Taylor noted that Trail Street, which continues U.S. 56 in south Larned, is one of the community’s most-traveled streets. “The last traffic cam we had on it was two years ago,” he said. “It wasn’t at harvest time and we counted 1,438 vehicles in 24 hours. I think now that number is closer to 2,000,” he said.

While concrete is more expensive to lay down originally, the benefit is in its durability, Taylor said.

“Concrete is about five times more durable than asphalt,” he said. Taylor pointed to flatwork projects completed in 2000 at Schnack Park around the swimming pool and south of the Pawnee County Co-op elevator as examples. “In 22 years, we haven’t had to spend a dollar in maintenance on those two projects,” he said. 

“Over the long term, our best bet is to take the worst of our asphalt streets and do what we do best in putting them in concrete,” Taylor said.


Immediate concerns

Taylor’s plan for the 2023 cycle targets several areas of high priority.
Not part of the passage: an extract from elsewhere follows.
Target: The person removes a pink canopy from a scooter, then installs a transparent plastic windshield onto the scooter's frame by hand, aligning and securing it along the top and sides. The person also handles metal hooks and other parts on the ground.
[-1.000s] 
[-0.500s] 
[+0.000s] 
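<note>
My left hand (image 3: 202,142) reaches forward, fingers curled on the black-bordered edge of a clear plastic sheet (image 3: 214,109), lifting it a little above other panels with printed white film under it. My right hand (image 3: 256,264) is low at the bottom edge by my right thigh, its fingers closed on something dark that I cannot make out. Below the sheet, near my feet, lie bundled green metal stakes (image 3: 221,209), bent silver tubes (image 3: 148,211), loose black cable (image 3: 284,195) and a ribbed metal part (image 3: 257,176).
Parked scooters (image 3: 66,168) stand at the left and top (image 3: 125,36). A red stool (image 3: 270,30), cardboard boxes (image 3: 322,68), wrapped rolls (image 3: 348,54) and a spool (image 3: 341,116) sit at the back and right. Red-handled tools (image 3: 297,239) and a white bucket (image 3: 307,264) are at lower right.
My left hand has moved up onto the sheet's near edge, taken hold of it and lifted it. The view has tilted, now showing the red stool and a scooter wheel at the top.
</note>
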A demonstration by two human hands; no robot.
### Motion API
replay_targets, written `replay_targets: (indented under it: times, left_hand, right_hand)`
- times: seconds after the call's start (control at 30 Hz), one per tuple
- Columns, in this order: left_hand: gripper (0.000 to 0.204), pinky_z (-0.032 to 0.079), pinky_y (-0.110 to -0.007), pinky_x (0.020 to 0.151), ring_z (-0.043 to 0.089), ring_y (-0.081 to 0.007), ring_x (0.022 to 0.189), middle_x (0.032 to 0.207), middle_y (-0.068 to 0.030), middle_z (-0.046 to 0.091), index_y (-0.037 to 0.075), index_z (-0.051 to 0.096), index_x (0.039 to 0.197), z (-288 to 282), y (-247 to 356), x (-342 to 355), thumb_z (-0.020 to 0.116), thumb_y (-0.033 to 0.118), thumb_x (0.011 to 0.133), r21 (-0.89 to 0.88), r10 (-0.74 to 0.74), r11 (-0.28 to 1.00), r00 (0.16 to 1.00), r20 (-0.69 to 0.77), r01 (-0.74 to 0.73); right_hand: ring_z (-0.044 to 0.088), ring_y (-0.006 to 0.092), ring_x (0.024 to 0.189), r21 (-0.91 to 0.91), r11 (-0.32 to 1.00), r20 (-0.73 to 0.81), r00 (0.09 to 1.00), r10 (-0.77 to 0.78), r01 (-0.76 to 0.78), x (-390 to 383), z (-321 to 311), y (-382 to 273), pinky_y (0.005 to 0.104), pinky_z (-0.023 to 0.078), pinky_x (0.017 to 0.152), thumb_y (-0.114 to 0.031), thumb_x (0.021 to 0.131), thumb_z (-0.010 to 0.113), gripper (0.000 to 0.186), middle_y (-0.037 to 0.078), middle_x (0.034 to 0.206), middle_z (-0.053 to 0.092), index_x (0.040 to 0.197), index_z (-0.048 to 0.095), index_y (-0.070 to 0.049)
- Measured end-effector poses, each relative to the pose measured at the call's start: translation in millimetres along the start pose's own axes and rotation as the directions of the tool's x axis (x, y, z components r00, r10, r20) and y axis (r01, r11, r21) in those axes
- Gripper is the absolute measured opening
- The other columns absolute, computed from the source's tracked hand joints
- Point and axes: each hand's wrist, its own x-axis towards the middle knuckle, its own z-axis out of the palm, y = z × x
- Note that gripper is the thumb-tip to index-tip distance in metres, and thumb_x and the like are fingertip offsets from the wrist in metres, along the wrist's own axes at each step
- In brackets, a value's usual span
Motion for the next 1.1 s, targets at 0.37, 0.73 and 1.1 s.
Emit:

They include:

• 10th Street from Park to Johnson with complete intersection at 10th and Johnson, replace with concrete.

• Eighth Street from Carroll Ave. to Corse Ave., edge mill and overlay or concrete replacement

• Eighth St. railroad crossings at Park and Fry Streets, asphalt to concrete

• Eleventh St. and Carroll to Morris, edge mill overlay

• First St. to State St. curb and gutter replacement and patch

• 17th St. to State St. overlay

“These are locations of projects listed by priority at this time,” Taylor noted. “The cost of materials and budget requirements after Jan. 1 will determine how far we can go from there.”